You have not failed, 'tis I! Yet this abhorred
Necessity to hate and to despise--
'Twas not for this my youthful longing soared,
Not thus would I grow wise!
Keep my heart tender still, that still is set
To love without foreboding or regret,
Even as this tender moonlight is outpoured.
"Now now, even now,
Sleep doth the sad world take
To peace it knows not. Radiant Sleep, wilt thou
Unveil thy wonder for me too, who wake?
O my soul melts into immensity,
And yet 'tis I, 'tis I!
A wave upon a silent ocean, thrilled
Up from its deepest deeps without a sound,
Without a shore to break on, or a bound,
Until the world be filled.
O mystery of peace, O more profound
Than pain or joy, upbuoy me on thy power!
Stay, stay, adorèd hour,
I am lost, I am found again:
My soul is as a fountain springing in the rain.''
--Long, long upon that cedarn--shadowed height
Musing, Asoka mingled with the night.
At last the moon sank o'er the forest wide.
Within his soul those fountains welled no more,
Yet breathed a balm still, fresh as fallen dew:
The mist coiled upward over Ganges shore;
And he arose and sighed,
And gathered his cloak round him, and anew
Threaded the deep woods to his palace door.
What does sleep give to? The world is asleep, but he keeps awake and gliding through the moonbeam-lit canopies, woods and boughs. Asoka keeps musing about. Perhaps it may be lost in war, humanity and the fate of man. What is that composes oneself? How the victory by peace?
An eponymous poem it discusses the whole saga of Prince Asoka but through the fleeting imagery of the moon shining through the forests by the Ganges and the prince getting relieved from.
In a very beautiful way, Binyon starts his poem entitled Asoka. The picture is one of the moon stealing through the boughs and Asoka straying, grovelling and gliding through:
Gentle as fine rain falling from the night,
The first beams from the Indian moon at full
Steal through the boughs, and brighter and more bright
Glide like a breath, a fragrance visible.
His life beset with difficulties, fraught with thorns and troublesome pathways as the decree of fate willed so mar it, but instead of he tries to recompose the self forgetting all that turmoil, strife and battles fought, blood shed:
O happy prince! From his own court he steals;
Weary of words is he, weary of throngs.
How this wide ecstasy of stillness heals
His heart of flatteries and the tale of wrongs!

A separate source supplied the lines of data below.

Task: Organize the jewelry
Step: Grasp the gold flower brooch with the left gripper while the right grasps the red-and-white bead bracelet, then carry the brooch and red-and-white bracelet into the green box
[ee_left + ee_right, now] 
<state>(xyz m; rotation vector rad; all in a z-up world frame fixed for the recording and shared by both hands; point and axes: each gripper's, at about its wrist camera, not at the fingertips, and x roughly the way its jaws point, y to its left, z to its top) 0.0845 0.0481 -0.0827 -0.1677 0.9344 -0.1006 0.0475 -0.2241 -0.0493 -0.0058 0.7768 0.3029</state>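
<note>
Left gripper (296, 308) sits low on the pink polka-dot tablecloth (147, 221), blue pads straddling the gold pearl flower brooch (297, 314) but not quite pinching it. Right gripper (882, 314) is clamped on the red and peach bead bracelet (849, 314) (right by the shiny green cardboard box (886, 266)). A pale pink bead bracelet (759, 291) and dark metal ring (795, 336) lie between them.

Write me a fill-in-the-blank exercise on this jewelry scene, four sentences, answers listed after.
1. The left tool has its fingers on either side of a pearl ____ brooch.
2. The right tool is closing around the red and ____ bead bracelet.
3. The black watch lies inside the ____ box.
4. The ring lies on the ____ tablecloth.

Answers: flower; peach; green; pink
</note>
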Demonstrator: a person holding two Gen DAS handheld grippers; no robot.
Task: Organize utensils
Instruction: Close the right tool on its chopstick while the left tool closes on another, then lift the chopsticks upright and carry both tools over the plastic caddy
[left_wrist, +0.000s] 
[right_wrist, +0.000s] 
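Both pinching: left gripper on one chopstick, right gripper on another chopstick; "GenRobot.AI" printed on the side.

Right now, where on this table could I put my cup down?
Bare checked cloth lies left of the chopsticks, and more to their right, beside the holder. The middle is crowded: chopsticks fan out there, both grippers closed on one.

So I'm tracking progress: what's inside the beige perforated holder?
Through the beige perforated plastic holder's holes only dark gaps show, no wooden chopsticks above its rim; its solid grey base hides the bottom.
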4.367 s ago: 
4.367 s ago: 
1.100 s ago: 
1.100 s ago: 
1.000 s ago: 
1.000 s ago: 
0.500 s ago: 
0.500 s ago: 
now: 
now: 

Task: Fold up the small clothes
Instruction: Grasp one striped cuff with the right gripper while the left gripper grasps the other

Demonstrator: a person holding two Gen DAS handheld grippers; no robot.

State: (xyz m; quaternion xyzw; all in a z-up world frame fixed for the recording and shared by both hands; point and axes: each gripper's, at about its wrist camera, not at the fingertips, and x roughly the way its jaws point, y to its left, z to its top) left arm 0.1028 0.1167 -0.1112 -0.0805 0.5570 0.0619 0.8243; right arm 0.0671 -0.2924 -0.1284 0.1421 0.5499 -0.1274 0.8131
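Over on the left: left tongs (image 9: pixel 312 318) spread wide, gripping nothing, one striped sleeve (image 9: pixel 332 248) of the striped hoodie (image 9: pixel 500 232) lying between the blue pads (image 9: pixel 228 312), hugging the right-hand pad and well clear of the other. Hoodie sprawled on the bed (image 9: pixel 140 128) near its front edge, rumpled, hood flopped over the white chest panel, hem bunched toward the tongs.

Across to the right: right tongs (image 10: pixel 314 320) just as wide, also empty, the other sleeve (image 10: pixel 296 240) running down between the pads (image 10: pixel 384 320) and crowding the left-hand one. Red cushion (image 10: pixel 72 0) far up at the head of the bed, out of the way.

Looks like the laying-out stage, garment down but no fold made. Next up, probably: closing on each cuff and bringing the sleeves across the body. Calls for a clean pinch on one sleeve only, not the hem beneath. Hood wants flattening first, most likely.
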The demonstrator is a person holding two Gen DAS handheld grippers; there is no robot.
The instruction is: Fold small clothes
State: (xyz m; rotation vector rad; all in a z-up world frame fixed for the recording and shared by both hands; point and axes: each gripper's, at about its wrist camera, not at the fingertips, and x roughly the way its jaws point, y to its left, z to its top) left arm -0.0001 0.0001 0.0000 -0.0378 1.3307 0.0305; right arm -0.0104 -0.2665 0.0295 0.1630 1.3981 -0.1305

Here the thirst, the thirst is for peace, internal peace, peace from all internal strife what it rakes making, the inner self of his torn by agony, lust for power and the victory shown upon:
I also thirst,
O living springs, for you:
Would that I might drink now, as when at first
Life shone about me glorious and all true,
And I abounded in your strength indeed,
Which now I sorely need.
His soul immerses into immensity and assumes of becoming one with the silence prevailing around, drenched into the moonshine. It is nature which composes one, the beauty and mystery of nature:
O my soul melts into immensity,
And yet 'tis I, 'tis I!
How pregnant with meaning, thought and idea are these lines telling of the discovery and re-discovery of the self of Asoka!
I am lost, I am found again:
My soul is as a fountain springing in the rain.
Musing, Asoka mingles with the night while the moon keeps sinking over the forest wide:
--Long, long upon that cedarn--shadowed height
Musing, Asoka mingled with the night.
At last the moon sank o'er the forest wide.
We do not know how could he write this great poem in 1900, a great historical poem of some astounding merit and significance, poetic metaphor and excellence.